From the BikePortland post, it sounds like the Black residents of North Williams have a lot to say. Although they spoke calmly, they said very clearly that they needed to talk about the history of racial conflict before doing anything about reallocating street space. A white resident, Jack Olsen, who showed up to support the reallocation plan, was confused and frustrated by the focus on the past. He said, "I can begin to comprehend why that resentment is there; but if we delay this safety campaign and project for a year, and in that time another first grader is hit and killed, I'd feel that it was a huge failure on our part as a community."

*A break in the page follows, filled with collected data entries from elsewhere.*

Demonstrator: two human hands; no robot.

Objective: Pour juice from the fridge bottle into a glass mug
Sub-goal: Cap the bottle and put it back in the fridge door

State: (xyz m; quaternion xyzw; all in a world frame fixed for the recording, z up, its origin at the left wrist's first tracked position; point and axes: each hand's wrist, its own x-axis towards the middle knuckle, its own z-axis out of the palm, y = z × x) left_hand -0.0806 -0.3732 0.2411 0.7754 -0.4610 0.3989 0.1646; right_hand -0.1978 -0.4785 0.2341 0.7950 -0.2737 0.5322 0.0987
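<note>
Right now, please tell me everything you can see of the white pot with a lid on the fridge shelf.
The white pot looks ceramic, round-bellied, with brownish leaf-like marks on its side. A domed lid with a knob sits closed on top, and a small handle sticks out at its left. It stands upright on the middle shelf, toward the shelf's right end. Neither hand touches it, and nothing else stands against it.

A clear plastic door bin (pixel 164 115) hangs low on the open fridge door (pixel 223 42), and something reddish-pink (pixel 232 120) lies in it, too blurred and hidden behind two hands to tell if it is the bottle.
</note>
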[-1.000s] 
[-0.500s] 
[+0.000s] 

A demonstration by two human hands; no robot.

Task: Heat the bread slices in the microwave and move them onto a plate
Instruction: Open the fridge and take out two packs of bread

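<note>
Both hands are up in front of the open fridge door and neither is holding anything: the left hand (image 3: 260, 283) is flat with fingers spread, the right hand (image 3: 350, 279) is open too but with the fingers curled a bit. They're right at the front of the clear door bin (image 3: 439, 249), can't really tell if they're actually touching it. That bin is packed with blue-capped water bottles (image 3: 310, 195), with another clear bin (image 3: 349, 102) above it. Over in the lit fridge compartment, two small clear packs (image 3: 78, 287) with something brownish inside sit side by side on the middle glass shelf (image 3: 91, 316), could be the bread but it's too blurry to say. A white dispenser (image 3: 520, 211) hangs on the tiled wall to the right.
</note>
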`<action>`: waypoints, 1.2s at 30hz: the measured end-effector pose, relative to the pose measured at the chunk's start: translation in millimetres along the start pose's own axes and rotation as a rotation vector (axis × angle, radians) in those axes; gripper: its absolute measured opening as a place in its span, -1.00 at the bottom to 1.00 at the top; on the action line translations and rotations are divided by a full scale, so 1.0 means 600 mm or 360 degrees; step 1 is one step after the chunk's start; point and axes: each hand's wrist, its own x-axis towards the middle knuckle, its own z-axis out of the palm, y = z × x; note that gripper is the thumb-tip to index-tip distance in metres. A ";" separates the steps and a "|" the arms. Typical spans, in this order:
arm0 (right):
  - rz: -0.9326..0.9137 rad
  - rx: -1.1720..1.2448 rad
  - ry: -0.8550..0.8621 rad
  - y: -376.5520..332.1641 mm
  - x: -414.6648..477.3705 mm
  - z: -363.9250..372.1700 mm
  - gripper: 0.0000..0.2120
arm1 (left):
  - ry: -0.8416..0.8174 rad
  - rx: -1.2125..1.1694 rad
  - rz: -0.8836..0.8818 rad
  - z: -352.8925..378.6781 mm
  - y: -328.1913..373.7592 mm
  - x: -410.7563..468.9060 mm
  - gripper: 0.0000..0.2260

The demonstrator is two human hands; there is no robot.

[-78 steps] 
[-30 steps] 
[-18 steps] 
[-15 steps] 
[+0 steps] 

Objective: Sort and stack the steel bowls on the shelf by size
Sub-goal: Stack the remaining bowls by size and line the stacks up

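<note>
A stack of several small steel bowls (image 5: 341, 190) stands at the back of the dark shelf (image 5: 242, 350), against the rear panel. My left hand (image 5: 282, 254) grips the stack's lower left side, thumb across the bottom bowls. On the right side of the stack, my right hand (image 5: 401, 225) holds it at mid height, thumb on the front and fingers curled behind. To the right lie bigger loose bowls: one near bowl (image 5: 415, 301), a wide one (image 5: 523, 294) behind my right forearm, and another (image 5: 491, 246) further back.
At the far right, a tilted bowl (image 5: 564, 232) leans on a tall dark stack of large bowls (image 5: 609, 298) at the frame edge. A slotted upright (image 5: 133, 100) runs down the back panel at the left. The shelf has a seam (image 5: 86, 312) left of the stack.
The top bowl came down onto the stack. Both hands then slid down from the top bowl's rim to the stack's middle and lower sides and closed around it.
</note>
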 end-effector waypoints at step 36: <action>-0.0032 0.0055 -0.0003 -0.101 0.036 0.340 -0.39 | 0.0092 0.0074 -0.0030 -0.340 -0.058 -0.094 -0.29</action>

I can very much relate to Olsen's frustration, but I want to reassure him and anyone else who feels impatient when something like this happens. It's pretty clear that the people at the meeting were acting in good faith. A listening phase like this rarely lasts a year. It has to happen for people like Michelle DePass and Donna Maxey to feel part of this project. The only alternative is to move the project along without their say, which will just increase their frustration and resentment. That choice seems pretty clear to me.
My suggestion to anyone who feels impatient about this is to listen harder. Jonathan Maus sets a good example by quoting people in their own words, then paraphrasing them to show his understanding. Once people feel that their story is heard, they stop being irate. Then everyone can work together (or not) to solve the problem.
Jack Olsen observed that there doesn't seem to have been any substantive objection to the actual plan. As with some of the technical problems I've worked on, it may turn out that there's no real disagreement about the street allocation plan itself. If that's the case, once the listening is done, the street could be ready for restriping!